My obligation is simply to truth. There is no reason to presume malice on my part. I’m relying on CBO records and data sources typically used by economists and investors. If you have alternate facts to present, feel free to do so, I would be happy to consider them.
No, my claim is that the Senate has approved a budget:
budget.senate.gov/democratic/index.cfm/budgetresolution?p=fiscal-year-2013
That is why the government has not shut down. What the Senate has failed to do is pass a “Budget Resolution” which is a legislation required to be a “concurrent resolution”. You can see the definition of that here:
senate.gov/reference/glossary_term/concurrent_resolution.htm
It’s not actually legislation that is sent to the President. The point of this procedure is that both houses agree to certain broad things so that budget legislation can be more readily reconciled at the end of the process. Since the two chambers can’t agree and because the minority party won’t permit the Senate to act unilaterally, this step has not occurred throughout the Obama administration. Recently, this failure has become political fodder, but I think that is more than a bit misleading and disengenous. If you are the party preventing something from occuring, it seems a tad immoral to publicly criticize your opposition for not overcoming your obstructionism.
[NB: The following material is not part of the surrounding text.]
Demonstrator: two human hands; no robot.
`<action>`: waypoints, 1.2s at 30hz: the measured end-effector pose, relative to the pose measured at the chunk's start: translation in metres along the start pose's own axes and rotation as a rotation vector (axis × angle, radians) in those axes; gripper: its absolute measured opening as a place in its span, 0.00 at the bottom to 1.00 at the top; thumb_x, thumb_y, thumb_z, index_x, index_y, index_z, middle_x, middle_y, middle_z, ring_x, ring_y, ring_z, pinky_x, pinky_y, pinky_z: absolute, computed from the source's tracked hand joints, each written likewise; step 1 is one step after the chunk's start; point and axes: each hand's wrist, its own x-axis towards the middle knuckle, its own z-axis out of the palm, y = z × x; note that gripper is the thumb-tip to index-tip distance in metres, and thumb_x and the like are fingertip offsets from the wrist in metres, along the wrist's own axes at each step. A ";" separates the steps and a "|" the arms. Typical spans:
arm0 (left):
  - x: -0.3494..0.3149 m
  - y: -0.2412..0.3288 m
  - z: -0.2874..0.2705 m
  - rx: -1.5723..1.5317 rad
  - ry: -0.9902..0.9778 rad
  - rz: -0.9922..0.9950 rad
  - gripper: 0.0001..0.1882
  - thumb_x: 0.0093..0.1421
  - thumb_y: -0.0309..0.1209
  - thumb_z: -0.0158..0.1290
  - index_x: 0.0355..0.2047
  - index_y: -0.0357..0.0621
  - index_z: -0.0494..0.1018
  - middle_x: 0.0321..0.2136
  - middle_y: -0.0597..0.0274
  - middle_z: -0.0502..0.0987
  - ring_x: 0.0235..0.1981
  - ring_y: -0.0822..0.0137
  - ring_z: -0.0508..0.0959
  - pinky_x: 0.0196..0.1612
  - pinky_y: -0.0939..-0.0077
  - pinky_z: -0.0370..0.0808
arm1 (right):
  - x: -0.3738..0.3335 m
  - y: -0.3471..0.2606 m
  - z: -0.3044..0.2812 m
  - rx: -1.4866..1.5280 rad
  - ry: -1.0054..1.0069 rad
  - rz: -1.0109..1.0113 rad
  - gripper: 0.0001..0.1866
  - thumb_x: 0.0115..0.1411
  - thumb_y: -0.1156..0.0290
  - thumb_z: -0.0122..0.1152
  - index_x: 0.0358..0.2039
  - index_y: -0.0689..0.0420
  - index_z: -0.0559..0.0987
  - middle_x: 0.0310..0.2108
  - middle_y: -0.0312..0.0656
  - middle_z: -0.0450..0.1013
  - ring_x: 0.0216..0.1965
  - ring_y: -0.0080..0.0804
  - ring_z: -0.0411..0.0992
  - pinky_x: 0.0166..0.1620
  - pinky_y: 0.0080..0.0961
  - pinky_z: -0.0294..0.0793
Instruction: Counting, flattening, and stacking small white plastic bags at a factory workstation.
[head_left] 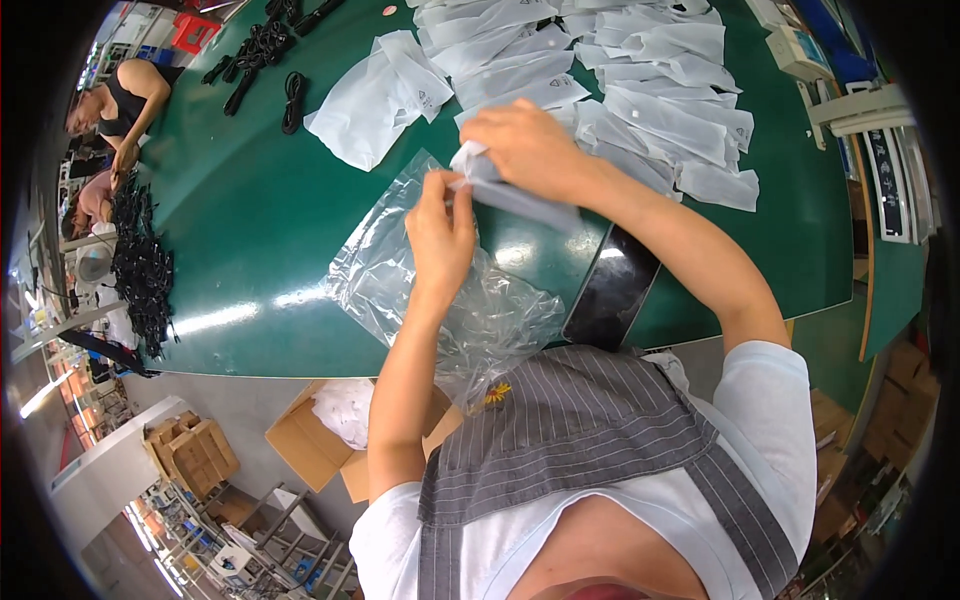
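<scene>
Between my two hands is a white frosted plastic bag [525, 205], partly smeared by motion. My left hand [442, 225] pinches one end of it with thumb and fingers. The right hand [525, 145] is closed on the same bag from above, its palm side hidden. Under my left forearm a large clear plastic bag [375, 275] lies crumpled, reaching the near table edge. A dark flat device with a glossy screen [610, 290], like a phone or tablet, lies beneath my right forearm. Beyond my hands are rows of filled white frosted bags [670, 115] and a separate pile [375, 105].
Bundled black cables [260, 50] lie on the green table [250, 220] at the far left. A heap of black cables [140, 260] lines its left edge, where another person [130, 100] works. An open cardboard box [305, 435] stands below the near edge.
</scene>
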 end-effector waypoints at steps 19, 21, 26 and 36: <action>-0.017 -0.032 0.030 0.351 -0.254 0.876 0.18 0.42 0.23 0.56 0.37 0.42 0.71 0.37 0.61 0.73 0.39 0.62 0.73 0.44 0.68 0.68 | -0.091 -0.014 -0.028 -0.115 -0.160 0.242 0.20 0.48 0.76 0.60 0.44 0.56 0.72 0.42 0.40 0.68 0.44 0.38 0.65 0.47 0.33 0.63; -0.017 -0.025 0.029 0.357 -0.278 0.852 0.17 0.44 0.23 0.57 0.37 0.43 0.71 0.40 0.60 0.73 0.41 0.61 0.73 0.46 0.65 0.67 | -0.086 -0.009 -0.030 -0.030 -0.146 0.256 0.18 0.47 0.76 0.60 0.42 0.54 0.73 0.38 0.36 0.69 0.42 0.36 0.65 0.43 0.32 0.63; -0.011 -0.028 0.032 0.423 -0.224 0.869 0.18 0.45 0.26 0.58 0.39 0.48 0.70 0.50 0.56 0.67 0.47 0.57 0.69 0.53 0.57 0.61 | -0.093 -0.007 -0.031 0.042 -0.185 0.156 0.16 0.48 0.73 0.60 0.40 0.55 0.74 0.39 0.37 0.69 0.43 0.37 0.66 0.44 0.30 0.64; -0.011 -0.016 0.036 0.388 -0.318 0.787 0.30 0.42 0.39 0.61 0.46 0.40 0.68 0.45 0.55 0.67 0.47 0.58 0.68 0.50 0.61 0.62 | -0.050 0.036 -0.020 -0.437 -0.008 -0.060 0.10 0.42 0.78 0.54 0.29 0.59 0.74 0.30 0.40 0.66 0.38 0.35 0.64 0.44 0.31 0.60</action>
Not remotely. Banks had no obligation from Congress to pass out NANI (no assets, no income) $500K+ mortgages to anyone who would take one. They did so because they were profitably sellling the mortgages as AAA investment instruments on the global market.
These subprime mortgages defaulted at, by far, the highest rate and led the overall collapse. These are mortages that could not have been made under the conditions outlined by Congress in laws intended to promote certain types of home ownership.
That is a funny one. It had nothing to do with excessive risk taking.The banks were coerced by Congress to increase home ownership.